#### EXERCISE BRIEF:
Line by line, the data below should be set down unchanged, with images excluded.

#### DATASET SECTION:
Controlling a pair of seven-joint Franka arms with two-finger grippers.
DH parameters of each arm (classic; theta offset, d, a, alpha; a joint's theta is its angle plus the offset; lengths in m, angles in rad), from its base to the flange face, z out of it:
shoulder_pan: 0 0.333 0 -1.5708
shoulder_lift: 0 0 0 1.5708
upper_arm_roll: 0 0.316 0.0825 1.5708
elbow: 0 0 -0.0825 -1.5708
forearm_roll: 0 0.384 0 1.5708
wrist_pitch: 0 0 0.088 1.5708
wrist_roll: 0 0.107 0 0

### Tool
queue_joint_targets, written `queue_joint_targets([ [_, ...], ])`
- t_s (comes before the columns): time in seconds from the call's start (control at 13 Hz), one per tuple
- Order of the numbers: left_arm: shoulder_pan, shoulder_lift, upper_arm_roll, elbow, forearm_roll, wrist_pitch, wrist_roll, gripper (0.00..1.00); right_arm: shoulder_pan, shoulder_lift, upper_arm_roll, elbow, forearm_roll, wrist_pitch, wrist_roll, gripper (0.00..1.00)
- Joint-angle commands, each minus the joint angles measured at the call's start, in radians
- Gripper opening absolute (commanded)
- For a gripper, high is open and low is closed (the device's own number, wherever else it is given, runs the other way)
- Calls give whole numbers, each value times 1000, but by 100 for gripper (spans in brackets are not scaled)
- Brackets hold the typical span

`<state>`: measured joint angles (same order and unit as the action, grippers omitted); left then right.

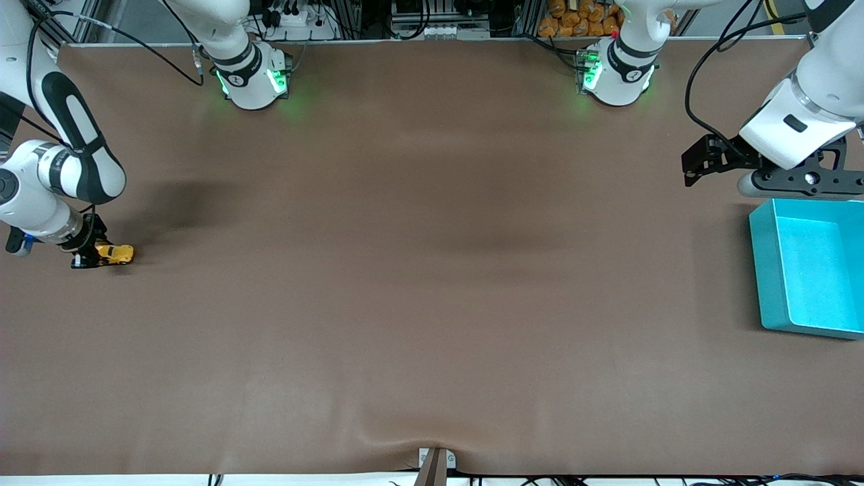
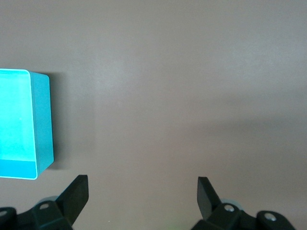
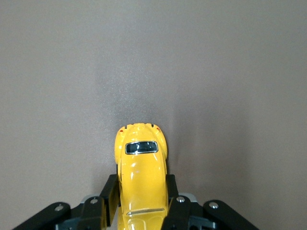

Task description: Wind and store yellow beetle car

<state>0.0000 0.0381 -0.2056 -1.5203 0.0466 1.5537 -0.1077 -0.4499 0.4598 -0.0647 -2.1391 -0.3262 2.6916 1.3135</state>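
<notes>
The yellow beetle car (image 1: 116, 253) sits at the right arm's end of the table, down on the brown mat. My right gripper (image 1: 101, 258) is shut on it, one finger pressed against each side of the yellow body (image 3: 141, 177). Its rounded end with a dark window points away from the wrist. My left gripper (image 1: 695, 162) hangs open with nothing between its fingers (image 2: 76, 194), above the mat just beside the teal bin (image 1: 769, 270). The bin's corner (image 2: 42, 124) shows in the left wrist view.
The teal bin stands at the left arm's end of the table and nothing shows inside it. Both arm bases (image 1: 253, 77) stand along the table's back edge. A small bracket (image 1: 435, 462) sits at the mat's edge nearest the front camera.
</notes>
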Motion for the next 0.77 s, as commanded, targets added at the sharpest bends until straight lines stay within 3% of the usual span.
queue_joint_targets([
  [0.0,3,-3,-1,8,7,3,20,100,-38,155,5,88,-70,-99,-66,30],
  [0.69,3,-3,-1,8,7,3,20,100,-50,157,3,96,-71,-104,-72,30],
])
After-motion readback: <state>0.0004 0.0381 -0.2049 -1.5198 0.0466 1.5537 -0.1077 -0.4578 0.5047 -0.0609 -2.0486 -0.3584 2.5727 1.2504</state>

#### EXERCISE RESULT:
Controlling a pair of seven-joint Franka arms with two-finger grippers.
DH parameters of each arm (classic; theta offset, d, a, alpha; a joint's theta is its angle plus the offset; lengths in m, angles in rad), from its base to the flange face, z out of it:
shoulder_pan: 0 0.333 0 -1.5708
shoulder_lift: 0 0 0 1.5708
upper_arm_roll: 0 0.316 0.0825 1.5708
elbow: 0 0 -0.0825 -1.5708
forearm_roll: 0 0.384 0 1.5708
wrist_pitch: 0 0 0.088 1.5708
wrist_roll: 0 0.107 0 0

### Tool
queue_joint_targets, written `queue_joint_targets([ [_, ...], ])`
- t_s (comes before the columns): time in seconds from the call's start (control at 13 Hz), one per tuple
- Order of the numbers: left_arm: shoulder_pan, shoulder_lift, upper_arm_roll, elbow, forearm_roll, wrist_pitch, wrist_roll, gripper (0.00..1.00); right_arm: shoulder_pan, shoulder_lift, upper_arm_roll, elbow, forearm_roll, wrist_pitch, wrist_roll, gripper (0.00..1.00)
- Joint-angle commands, each minus the joint angles measured at the call's start, in radians
- Gripper opening absolute (commanded)
- For a gripper, high is open and low is closed (the device's own number, wherever else it is given, runs the other way)
- Calls give whole numbers, each value times 1000, but by 100 for gripper (spans in brackets are not scaled)
- Brackets hold the typical span

`<state>`: measured joint angles (same order and unit as the action, grippers omitted); left then right.


Task description: Wind and store yellow beetle car

<state>0.0000 0.0381 -0.2056 -1.5203 0.0466 1.5537 -0.1077 -0.4499 0.4598 -0.0647 -2.1391 -0.3262 2.6916 1.3135</state>
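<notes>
The yellow beetle car (image 1: 116, 253) sits at the right arm's end of the table, down on the brown mat. My right gripper (image 1: 101, 258) is shut on it, one finger pressed against each side of the yellow body (image 3: 141, 177). Its rounded end with a dark window points away from the wrist. My left gripper (image 1: 695, 162) hangs open with nothing between its fingers (image 2: 76, 194), above the mat just beside the teal bin (image 1: 769, 270). The bin's corner (image 2: 42, 124) shows in the left wrist view.
The teal bin stands at the left arm's end of the table and nothing shows inside it. Both arm bases (image 1: 253, 77) stand along the table's back edge. A small bracket (image 1: 435, 462) sits at the mat's edge nearest the front camera.
</notes>
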Motion for the next 0.77 s, as commanded, targets added at the sharpest bends until straight lines stay within 3% of the usual span.
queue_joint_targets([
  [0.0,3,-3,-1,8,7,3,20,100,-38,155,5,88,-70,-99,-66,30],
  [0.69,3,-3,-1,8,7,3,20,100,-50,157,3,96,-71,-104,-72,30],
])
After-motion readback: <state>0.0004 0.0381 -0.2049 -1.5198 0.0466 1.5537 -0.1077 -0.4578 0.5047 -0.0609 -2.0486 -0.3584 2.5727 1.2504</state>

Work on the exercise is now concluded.